* [TASK BRIEF]
When a line below holds the string "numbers", show that line.

* [DATASET EXCERPT]
▼▼▼
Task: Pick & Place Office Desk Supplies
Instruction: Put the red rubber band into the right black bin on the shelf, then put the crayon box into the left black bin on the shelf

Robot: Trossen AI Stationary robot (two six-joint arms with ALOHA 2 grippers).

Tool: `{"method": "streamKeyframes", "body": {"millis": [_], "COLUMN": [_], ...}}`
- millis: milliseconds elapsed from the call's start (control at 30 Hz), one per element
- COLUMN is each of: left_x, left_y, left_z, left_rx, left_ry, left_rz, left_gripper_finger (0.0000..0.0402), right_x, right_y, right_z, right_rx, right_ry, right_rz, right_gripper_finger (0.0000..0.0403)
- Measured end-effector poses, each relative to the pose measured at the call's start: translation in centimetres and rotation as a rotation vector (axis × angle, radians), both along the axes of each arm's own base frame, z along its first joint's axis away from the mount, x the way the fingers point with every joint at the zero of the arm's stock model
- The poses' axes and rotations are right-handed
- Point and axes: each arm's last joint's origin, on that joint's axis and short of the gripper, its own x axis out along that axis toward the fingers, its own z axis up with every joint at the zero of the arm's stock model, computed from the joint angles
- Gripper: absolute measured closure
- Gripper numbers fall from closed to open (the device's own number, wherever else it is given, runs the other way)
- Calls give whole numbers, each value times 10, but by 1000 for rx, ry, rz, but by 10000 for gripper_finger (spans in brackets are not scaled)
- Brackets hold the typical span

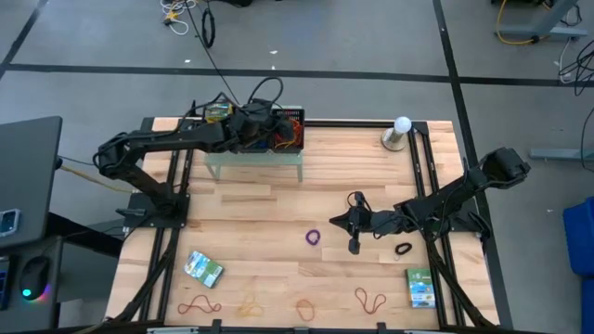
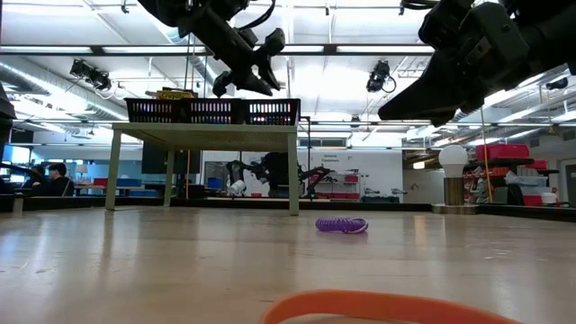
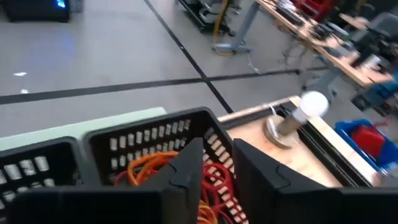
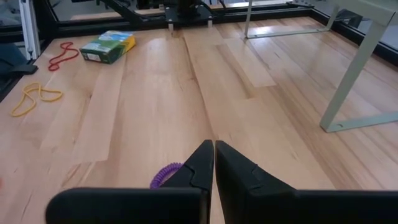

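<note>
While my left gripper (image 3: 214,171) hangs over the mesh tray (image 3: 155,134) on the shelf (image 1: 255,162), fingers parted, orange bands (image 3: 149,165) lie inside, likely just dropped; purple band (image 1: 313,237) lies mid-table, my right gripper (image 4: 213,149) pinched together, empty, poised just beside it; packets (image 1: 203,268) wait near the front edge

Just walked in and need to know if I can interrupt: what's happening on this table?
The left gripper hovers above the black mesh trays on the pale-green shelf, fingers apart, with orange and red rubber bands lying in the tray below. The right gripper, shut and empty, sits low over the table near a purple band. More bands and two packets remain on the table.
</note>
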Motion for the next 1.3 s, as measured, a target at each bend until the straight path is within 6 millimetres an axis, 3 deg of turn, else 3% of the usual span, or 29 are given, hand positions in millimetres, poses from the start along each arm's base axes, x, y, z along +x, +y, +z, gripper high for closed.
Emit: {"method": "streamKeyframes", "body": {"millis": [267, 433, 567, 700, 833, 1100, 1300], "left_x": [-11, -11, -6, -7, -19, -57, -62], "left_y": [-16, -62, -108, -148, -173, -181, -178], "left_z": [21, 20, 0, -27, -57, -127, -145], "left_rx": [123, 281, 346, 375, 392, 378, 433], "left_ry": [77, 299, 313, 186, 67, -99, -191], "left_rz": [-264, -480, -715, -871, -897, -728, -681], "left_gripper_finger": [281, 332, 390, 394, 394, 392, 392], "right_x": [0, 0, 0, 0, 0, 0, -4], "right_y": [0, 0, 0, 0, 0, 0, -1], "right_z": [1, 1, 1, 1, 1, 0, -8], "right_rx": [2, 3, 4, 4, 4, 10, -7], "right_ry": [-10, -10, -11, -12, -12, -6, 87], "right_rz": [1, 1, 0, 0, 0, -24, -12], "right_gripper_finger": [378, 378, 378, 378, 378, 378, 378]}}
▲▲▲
* [PROBLEM SOLUTION]
- Gripper numbers fall from closed to open (the device's own number, wherever else it is given, runs the other way)
- Calls give whole numbers, each value times 10, but by 1000 for rx, ry, rz, but by 10000 for gripper_finger (spans in brackets are not scaled)

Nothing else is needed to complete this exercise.